(Beginning of Supplied information)
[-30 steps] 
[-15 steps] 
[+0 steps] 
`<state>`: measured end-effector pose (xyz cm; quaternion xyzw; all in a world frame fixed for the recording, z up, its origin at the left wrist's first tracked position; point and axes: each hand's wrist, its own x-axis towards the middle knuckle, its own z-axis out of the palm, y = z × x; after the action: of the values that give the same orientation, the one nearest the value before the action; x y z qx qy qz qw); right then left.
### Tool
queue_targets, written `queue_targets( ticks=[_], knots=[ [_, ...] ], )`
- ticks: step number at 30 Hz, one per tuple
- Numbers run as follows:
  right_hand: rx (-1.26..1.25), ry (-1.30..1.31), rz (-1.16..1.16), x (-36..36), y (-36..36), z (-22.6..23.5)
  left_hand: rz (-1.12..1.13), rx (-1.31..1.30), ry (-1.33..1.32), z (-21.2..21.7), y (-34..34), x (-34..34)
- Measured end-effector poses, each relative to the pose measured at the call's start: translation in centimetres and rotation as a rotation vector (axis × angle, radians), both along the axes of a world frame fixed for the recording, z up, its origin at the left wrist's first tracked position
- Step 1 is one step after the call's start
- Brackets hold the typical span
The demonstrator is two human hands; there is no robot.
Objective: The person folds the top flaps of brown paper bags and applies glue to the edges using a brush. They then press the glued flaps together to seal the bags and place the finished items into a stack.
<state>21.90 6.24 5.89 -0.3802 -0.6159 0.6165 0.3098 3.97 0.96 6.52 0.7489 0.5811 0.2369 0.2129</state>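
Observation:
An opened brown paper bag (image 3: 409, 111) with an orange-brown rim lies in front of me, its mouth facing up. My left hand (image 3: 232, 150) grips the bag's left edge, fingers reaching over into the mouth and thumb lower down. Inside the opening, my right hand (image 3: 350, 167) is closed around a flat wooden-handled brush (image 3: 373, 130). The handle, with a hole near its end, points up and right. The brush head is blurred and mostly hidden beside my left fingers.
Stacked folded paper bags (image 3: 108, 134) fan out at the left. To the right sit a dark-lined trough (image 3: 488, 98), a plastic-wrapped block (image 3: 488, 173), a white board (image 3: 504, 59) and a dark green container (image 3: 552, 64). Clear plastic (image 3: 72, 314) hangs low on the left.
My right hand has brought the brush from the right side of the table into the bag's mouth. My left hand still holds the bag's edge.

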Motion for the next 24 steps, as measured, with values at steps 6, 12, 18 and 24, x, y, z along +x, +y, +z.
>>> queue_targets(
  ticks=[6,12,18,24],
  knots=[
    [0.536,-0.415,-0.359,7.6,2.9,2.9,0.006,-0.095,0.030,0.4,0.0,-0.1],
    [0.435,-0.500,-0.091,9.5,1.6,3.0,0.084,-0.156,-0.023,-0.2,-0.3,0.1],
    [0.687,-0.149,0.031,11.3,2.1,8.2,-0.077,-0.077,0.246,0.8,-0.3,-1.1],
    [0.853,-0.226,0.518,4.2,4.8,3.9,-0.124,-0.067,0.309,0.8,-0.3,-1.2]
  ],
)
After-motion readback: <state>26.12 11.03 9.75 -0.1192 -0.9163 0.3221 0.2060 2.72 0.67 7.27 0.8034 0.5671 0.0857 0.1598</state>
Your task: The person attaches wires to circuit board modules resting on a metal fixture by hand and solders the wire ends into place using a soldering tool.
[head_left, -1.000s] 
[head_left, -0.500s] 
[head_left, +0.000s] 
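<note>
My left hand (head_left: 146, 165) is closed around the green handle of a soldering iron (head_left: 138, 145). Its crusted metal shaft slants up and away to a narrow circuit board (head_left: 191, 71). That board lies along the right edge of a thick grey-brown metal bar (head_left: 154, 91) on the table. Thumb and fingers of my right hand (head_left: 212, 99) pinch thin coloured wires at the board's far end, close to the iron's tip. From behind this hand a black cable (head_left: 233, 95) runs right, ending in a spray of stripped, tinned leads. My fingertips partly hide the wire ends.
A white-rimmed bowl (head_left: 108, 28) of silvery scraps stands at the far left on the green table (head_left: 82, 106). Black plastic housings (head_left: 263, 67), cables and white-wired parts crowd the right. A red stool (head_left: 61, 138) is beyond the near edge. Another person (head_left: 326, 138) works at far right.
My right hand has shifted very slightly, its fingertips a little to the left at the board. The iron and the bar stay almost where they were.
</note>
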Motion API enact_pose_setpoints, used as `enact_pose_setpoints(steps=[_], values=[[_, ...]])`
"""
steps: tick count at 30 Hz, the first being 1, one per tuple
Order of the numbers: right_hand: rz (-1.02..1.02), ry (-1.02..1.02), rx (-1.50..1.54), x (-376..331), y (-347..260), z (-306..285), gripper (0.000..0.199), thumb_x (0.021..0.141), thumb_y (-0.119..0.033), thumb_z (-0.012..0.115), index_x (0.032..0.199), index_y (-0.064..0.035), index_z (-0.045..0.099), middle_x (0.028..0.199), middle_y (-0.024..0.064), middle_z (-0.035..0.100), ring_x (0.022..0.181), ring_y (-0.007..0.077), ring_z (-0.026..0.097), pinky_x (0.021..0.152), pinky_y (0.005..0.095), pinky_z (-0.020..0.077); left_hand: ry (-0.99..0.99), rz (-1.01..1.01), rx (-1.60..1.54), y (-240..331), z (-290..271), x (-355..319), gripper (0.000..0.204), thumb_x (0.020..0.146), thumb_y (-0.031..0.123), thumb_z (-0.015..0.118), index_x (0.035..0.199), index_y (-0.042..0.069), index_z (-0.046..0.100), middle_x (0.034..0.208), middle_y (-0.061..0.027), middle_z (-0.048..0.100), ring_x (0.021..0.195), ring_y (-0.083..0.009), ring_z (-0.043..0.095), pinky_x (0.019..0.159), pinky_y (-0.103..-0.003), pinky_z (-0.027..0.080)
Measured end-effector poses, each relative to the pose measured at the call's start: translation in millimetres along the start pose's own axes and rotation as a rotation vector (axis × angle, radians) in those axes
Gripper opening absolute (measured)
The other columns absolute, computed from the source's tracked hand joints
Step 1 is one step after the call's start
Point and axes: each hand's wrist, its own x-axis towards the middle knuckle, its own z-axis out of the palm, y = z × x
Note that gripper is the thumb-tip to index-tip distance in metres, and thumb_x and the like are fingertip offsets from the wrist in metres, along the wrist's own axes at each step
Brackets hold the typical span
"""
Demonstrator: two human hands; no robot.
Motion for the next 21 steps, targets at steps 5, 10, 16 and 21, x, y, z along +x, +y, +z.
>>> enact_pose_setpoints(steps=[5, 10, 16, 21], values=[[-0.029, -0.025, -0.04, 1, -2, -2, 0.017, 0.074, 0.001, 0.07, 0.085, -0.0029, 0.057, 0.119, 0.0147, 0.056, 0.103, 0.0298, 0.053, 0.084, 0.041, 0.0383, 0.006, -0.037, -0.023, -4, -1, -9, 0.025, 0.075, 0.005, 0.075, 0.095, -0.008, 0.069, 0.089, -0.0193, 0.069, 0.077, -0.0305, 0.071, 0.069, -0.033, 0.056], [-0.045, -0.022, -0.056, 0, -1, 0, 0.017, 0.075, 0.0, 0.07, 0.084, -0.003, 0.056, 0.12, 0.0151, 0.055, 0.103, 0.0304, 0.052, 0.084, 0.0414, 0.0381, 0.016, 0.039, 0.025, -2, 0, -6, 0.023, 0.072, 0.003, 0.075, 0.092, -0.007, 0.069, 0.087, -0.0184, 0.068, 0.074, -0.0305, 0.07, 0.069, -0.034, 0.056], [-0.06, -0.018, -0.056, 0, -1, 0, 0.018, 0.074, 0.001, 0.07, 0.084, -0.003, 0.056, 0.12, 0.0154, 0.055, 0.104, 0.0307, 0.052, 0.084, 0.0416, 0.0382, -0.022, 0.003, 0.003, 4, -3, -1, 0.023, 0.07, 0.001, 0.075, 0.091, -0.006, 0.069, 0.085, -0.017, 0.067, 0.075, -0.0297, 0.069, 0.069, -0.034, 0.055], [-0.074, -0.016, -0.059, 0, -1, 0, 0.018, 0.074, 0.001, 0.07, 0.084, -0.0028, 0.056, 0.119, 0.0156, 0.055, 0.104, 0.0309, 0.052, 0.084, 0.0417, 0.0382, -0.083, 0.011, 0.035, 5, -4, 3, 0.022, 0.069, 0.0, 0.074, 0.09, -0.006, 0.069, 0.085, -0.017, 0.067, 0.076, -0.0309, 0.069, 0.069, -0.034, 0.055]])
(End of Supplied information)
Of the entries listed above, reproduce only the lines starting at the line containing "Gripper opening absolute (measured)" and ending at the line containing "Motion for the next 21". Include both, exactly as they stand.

Gripper opening absolute (measured)
The other columns absolute, computed from the source's tracked hand joints
Step 1 is one step after the call's start
Point and axes: each hand's wrist, its own x-axis towards the middle knuckle, its own z-axis out of the palm, y = z × x
Note that gripper is the thumb-tip to index-tip distance in metres, and thumb_x and the like are fingertip offsets from the wrist in metres, along the wrist's own axes at each step
Brackets hold the typical span
"""
Demonstrator: two human hands; no robot.
Motion for the next 21 steps, targets at steps 5, 10, 16 and 21, x, y, z along +x, +y, +z.

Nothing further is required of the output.